In reality, I feel like my personal Learning Question ended up being at the bottom of my priority list throughout the whole journey. Not because it’s not a question I’m not passionate about (I am), and not because I didn’t do any work around it (I did, I promise!), but because it quickly became apparent to me that the really unique and valuable thing — the once in a lifetime opportunity I wanted to make the most of during the four months I had — was not in exploring my own learning question but in the group itself. I have gained so much from all the individual connections I have made withing the group and from the opportunities we’ve had to collaborate, as a whole group but also in smaller teams, around our prototype projects. I have learnt from the collaborations that seemed to flow effortlessly and from the ones where there was more tension and friction and which didn’t go as we expected. And through all this, almost without realising it, I was learning a lot to apply to my learning question. The 2 main things I can distill from all I explored, both with this group and outside of it, are these: purpose & process. These seem to me to be the two strongest elements that need to be present withing a group in order for it to maintain enough energy and motivation to sustain itself through the expected barriers (time, competing priorities, dips in momentum, ...) and the unexpected ones (big external events, tensions in the group, ...).

Purpose is what makes the group continuously come together (the why) - a shared vision, mission or goal that becomes the glue and unifying factor between all the individual differences and disagreements. Process is what makes it easy for the group to come together (the how) the less friction there is in organising and coming together, the more likely it is that other barriers won’t be enough to prevent it from happening. Having a strong, clear and simple process in place means everyone knows what to expect in how the group organises and can account for that alongside their personal needs. These seem to me very clearly to be the two key elements in maintaining energy within a group to keep it alive.

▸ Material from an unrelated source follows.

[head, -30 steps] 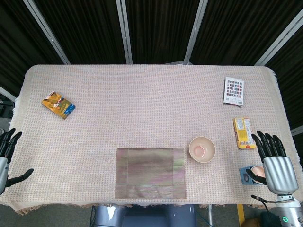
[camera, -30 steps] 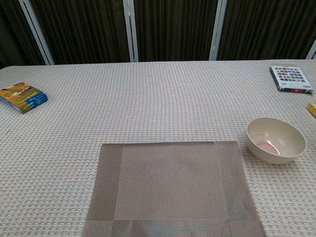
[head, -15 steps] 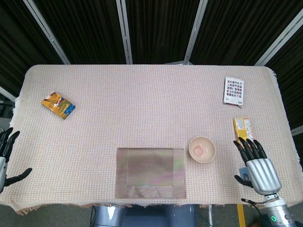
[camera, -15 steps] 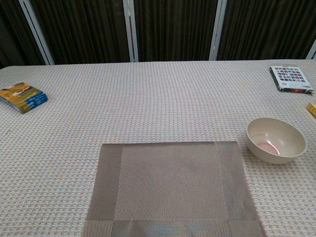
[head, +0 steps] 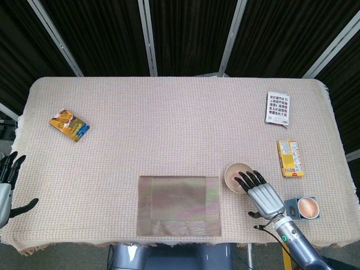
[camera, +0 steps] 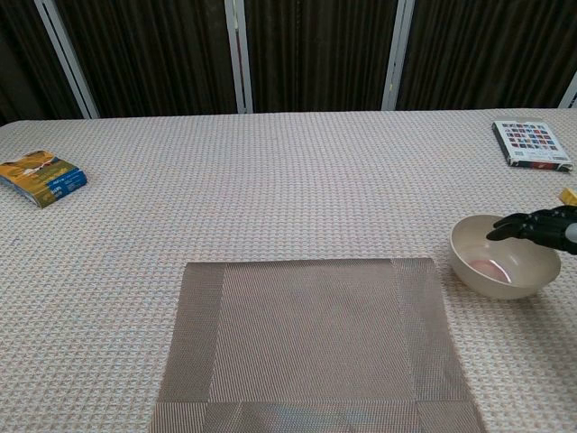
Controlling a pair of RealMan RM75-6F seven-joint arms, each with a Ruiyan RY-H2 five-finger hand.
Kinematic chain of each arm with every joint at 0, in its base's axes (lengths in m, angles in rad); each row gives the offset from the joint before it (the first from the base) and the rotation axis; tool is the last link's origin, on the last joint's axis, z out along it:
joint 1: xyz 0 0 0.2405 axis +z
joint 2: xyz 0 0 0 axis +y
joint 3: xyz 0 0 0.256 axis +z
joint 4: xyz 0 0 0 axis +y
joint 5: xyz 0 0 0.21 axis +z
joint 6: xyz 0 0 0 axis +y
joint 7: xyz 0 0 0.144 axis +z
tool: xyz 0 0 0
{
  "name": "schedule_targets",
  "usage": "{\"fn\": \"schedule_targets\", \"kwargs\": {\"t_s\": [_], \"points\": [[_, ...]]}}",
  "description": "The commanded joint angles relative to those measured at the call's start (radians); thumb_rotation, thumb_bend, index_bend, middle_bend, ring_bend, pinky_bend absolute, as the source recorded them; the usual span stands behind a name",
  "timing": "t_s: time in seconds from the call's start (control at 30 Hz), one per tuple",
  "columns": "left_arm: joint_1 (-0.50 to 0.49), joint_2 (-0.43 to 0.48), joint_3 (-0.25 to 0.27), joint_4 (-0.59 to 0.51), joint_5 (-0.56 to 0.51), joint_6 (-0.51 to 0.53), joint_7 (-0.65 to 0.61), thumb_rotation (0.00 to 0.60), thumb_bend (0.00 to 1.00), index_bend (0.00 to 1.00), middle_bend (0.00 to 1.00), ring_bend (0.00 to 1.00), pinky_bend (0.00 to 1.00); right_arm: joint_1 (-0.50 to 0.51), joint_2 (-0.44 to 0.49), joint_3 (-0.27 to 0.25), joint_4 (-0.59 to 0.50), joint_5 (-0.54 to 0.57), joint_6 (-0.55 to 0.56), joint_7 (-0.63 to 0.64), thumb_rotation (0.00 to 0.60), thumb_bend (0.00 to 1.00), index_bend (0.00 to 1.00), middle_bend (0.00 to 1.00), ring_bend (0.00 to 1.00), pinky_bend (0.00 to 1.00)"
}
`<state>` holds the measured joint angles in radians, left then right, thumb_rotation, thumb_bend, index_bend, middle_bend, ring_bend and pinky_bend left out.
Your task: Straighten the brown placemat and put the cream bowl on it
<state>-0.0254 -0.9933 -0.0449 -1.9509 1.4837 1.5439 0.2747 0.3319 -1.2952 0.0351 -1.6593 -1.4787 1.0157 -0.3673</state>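
Reaching over the cream bowl (head: 238,176), my right robot hand (head: 260,191) had its dark fingers (camera: 532,225) spread apart above the bowl's right rim, holding nothing; from the chest view the fingertips hung over the rim, and I could not tell whether they touched it. The bowl stood upright on the desk (head: 169,129), just beside the right edge of the brown placemat (head: 179,206) but not on it. The placemat lay flat near the front edge of the desk, its sides roughly square with that edge. My left robot hand (head: 8,184) hung off the front left corner of the desk, fingers apart and empty, well away from both placemat and bowl.

Elsewhere on the woven cloth, a yellow and blue packet (head: 69,125) lay near the far left side, a white card with a grid of small pictures (head: 277,108) lay at the far right, and a yellow packet (head: 289,158) lay nearer, to the right of the bowl. A small blue container with a peach-coloured round top (head: 302,207) sat near the front right corner.
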Motion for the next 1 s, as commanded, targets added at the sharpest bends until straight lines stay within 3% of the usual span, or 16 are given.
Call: {"fn": "schedule_targets", "kwargs": {"t_s": [0.03, 0.1, 0.23, 0.3, 0.4, 0.63, 1.0], "points": [[0.0, -0.001, 0.001, 0.001, 0.004, 0.003, -0.003, 0.6, 0.0, 0.0, 0.0, 0.0, 0.0, 0.02, -0.057, 0.023, 0.06, 0.038, -0.005, -0.021, 0.6, 0.05, 0.24, 0.0, 0.0, 0.0], [0.001, -0.001, 0.001, 0.001, 0.005, 0.004, -0.005, 0.6, 0.0, 0.0, 0.0, 0.0, 0.0, 0.022, -0.077, 0.03, 0.082, 0.047, 0.003, -0.02, 0.6, 0.12, 0.38, 0.0, 0.0, 0.0], [-0.002, -0.001, 0.002, 0.001, 0.005, -0.001, -0.008, 0.6, 0.0, 0.0, 0.0, 0.0, 0.0, 0.034, -0.124, 0.035, 0.143, 0.05, 0.011, -0.003, 0.6, 0.29, 0.51, 0.0, 0.0, 0.0], [-0.003, -0.002, 0.002, 0.001, 0.006, -0.002, -0.006, 0.6, 0.0, 0.0, 0.0, 0.0, 0.0, 0.042, -0.143, 0.034, 0.173, 0.046, 0.008, 0.006, 0.6, 0.41, 0.62, 0.0, 0.0, 0.0], [-0.005, -0.004, 0.003, 0.0, 0.006, -0.006, -0.005, 0.6, 0.0, 0.0, 0.0, 0.0, 0.0, 0.054, -0.178, 0.039, 0.22, 0.034, 0.021, 0.016, 0.6, 0.51, 0.75, 0.0, 0.0, 0.0], [-0.009, -0.005, 0.0, 0.001, -0.003, -0.011, -0.004, 0.6, 0.0, 0.0, 0.0, 0.0, 0.0, 0.061, -0.215, 0.073, 0.271, -0.004, 0.106, 0.107, 0.6, 0.51, 0.79, 0.0, 0.0, 0.0], [-0.017, -0.008, -0.008, 0.01, -0.037, -0.027, -0.005, 0.6, 0.0, 0.0, 0.0, 0.0, 0.0, 0.142, -0.206, 0.223, 0.347, 0.089, 0.093, 0.171, 0.6, 0.51, 0.79, 0.0, 0.0, 0.0]]}}
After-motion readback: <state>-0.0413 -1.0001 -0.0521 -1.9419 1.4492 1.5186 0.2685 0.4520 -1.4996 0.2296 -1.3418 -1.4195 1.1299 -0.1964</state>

The question I am now left with is - why do groups still sometimes ‘fail’, even with a strong purpose and a strong process? Beyond what I learned about my question, being a part of this group has been one of the most valuable experiences of my professional (and personal) life so far. It’s catalysed so much confidence and energy in me about the transformational power of collaboration and left me with more questions than when I started but with questions that I can’t wait to go out and explore! Because if there is one thing I learned is that there will never be one set answer about how to collaborate - the secret is in shwoing up open to the process and being dedicated to constantly re-evaluating the ways in which you come together so they serve the purpose of the collaboration.


Charlotte Bailey

LinkedIn: charlotte-bayley-6b375453/

Question I leave with:

How can I create a future vision for myself and what role does collaboration play in that?

Chloe Grahame

cfgrahame@gmail.com

Question I leave with:

How can I create spaces for meaningful collaboration, and bring my whole self into them? A project I lead at work involves senior managers seeks to introduce new ways of working across the organisation. Since the start it has been known as ‘my project’. As I was trying to get it off the ground I put time and energy into the sessions we had together, arranged 1:1s with participants, supported them to think through their elements of the different parts they are leading, chased for updates. And yet it was still ‘my project’ and struggling to gain momentum without me pushing it forwards. I started to lose my energy and momentum and stepped back, and as I did this others were able to step forwards. A space was made that

they started to fill, and the project started becoming theirs. I heard in different forums members of this group talking about the work that ‘we’ were doing. I heard my voice telling me - so there is no role for you anymore, I couldn’t get this going properly, why am I even here? Then another quieter voice - maybe this is the work- creating space, permission, community… I learned that by taking on the role of being the main source of energy, I was preventing others from stepping in and exhausting myself.


Daniel Ford

Twitter: @DanielGFord

Question I leave with:

How do we contribute to healthy culture at every level (I/We/World)? I’ve been exploring what healthy human culture looks and feels like. How can we create it? When does it go wrong? Why does it seem like so much of our culture is unhealthy and what might help us shift it towards health? A big part of my learning was immersing myself in the work of Sophy Banks (check out grief tending and her YouTube videos). Sophy developed a model for thinking about healthy culture, which massively influenced me as I was experiencing unhealthy dynamics at work: overstress, overwork, overwhelm; unhealthy ways of communicating and relating (and I’m not ignoring my own role in that!). It was through exploring Sophy’s concept of a ‘return path’ - a pathway back from stressstates towards a ground state of healthy rest and action - that inspired Joe’s return path

me to explore what this might look like at different levels. Individually, for example, I know for myself that going for a swim helps me return to a healthy state when I’m feeling anxious or stressed. But what are the return paths at an organisational level? In our families and communities? What are the return paths in our wider culture? So many of us are so anxious, stressed and burning out - what are the social and cultural technologies that move us back towards health? With others in the group, we realised that organisational psychology and culture was a recurring interest - the metacognition that needs to happen to realise you’re in an unhealthy pattern as an organisation, and the interventions you can design to shift your organisation back towards health. So together we designed a

diagnostic using Sophy’s work as a foundation - with feedback from the group and from Sophy - that could help people assess where the health / unhealth is in their culture, and design their own, context-specific interventions that we could then support people to implement. We’re testing some of these things at our showcase event and looking to get feedback from you - so let us know what you think! I have learnt SO much through the process of working with others in the group on this journey. Beyond the content of my learning, the experience itself has felt like a real experiment - with challenges and learnings throughout. Being with a group willing to experiment and work through it together has been such a gift.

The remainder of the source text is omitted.